> _Task prompt_
Copy out all the data, word for word.

> _Data provided_
┌──

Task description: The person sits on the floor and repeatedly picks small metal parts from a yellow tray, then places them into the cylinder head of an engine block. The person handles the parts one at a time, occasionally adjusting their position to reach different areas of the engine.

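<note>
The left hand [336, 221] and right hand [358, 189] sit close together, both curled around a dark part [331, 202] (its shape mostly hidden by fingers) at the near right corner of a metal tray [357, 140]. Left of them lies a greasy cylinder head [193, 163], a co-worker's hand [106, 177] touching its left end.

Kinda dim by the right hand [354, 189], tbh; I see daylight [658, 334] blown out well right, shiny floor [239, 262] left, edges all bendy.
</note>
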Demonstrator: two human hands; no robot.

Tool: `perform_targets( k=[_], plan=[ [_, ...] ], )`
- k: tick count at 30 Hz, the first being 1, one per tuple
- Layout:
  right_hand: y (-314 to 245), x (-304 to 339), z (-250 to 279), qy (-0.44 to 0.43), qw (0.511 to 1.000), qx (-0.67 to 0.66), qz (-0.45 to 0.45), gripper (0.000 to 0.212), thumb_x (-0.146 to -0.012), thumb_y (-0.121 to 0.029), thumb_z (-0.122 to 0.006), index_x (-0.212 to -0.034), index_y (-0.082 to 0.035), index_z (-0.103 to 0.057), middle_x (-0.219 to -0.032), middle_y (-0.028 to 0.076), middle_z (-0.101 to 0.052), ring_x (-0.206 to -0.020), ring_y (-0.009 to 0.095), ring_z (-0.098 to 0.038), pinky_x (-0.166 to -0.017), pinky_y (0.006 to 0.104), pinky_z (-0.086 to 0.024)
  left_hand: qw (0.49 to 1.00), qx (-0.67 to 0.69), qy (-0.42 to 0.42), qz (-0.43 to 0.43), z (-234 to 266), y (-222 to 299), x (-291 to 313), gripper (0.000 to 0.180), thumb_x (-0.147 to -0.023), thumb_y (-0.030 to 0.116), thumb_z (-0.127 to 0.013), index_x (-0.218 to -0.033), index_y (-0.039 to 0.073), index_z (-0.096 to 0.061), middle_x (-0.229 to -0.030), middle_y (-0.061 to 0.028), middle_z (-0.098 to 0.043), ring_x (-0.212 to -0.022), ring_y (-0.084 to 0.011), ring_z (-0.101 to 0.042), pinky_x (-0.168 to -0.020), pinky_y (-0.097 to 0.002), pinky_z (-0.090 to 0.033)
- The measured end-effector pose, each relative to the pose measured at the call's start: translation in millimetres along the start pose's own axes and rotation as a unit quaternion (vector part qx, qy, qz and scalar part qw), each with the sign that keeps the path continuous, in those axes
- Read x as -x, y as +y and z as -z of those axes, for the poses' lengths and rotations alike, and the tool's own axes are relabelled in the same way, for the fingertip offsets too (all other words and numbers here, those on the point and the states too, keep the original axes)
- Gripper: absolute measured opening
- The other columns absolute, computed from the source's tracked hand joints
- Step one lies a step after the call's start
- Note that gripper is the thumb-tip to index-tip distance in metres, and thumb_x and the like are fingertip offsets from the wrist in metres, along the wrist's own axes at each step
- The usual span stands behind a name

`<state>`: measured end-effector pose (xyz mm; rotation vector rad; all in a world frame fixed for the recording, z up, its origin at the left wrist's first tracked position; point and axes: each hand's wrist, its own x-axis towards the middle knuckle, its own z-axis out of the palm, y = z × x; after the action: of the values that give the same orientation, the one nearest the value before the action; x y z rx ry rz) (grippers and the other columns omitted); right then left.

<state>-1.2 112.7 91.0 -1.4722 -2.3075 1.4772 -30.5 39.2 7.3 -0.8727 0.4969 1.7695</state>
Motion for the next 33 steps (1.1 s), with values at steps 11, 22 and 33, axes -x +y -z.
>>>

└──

> _Completed task_
Task description: The person sits on the floor and repeatedly picks small metal parts from a yellow tray, then places them into the cylinder head of an engine block. The person handles the parts one at a time, occasionally adjusting their position to reach different areas of the engine.

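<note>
The left hand [336, 221] and right hand [358, 189] sit close together, both curled around a dark part [331, 202] (its shape mostly hidden by fingers) at the near right corner of a metal tray [357, 140]. Left of them lies a greasy cylinder head [193, 163], a co-worker's hand [106, 177] touching its left end.

Kinda dim by the right hand [354, 189], tbh; I see daylight [658, 334] blown out well right, shiny floor [239, 262] left, edges all bendy.
</note>
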Demonstrator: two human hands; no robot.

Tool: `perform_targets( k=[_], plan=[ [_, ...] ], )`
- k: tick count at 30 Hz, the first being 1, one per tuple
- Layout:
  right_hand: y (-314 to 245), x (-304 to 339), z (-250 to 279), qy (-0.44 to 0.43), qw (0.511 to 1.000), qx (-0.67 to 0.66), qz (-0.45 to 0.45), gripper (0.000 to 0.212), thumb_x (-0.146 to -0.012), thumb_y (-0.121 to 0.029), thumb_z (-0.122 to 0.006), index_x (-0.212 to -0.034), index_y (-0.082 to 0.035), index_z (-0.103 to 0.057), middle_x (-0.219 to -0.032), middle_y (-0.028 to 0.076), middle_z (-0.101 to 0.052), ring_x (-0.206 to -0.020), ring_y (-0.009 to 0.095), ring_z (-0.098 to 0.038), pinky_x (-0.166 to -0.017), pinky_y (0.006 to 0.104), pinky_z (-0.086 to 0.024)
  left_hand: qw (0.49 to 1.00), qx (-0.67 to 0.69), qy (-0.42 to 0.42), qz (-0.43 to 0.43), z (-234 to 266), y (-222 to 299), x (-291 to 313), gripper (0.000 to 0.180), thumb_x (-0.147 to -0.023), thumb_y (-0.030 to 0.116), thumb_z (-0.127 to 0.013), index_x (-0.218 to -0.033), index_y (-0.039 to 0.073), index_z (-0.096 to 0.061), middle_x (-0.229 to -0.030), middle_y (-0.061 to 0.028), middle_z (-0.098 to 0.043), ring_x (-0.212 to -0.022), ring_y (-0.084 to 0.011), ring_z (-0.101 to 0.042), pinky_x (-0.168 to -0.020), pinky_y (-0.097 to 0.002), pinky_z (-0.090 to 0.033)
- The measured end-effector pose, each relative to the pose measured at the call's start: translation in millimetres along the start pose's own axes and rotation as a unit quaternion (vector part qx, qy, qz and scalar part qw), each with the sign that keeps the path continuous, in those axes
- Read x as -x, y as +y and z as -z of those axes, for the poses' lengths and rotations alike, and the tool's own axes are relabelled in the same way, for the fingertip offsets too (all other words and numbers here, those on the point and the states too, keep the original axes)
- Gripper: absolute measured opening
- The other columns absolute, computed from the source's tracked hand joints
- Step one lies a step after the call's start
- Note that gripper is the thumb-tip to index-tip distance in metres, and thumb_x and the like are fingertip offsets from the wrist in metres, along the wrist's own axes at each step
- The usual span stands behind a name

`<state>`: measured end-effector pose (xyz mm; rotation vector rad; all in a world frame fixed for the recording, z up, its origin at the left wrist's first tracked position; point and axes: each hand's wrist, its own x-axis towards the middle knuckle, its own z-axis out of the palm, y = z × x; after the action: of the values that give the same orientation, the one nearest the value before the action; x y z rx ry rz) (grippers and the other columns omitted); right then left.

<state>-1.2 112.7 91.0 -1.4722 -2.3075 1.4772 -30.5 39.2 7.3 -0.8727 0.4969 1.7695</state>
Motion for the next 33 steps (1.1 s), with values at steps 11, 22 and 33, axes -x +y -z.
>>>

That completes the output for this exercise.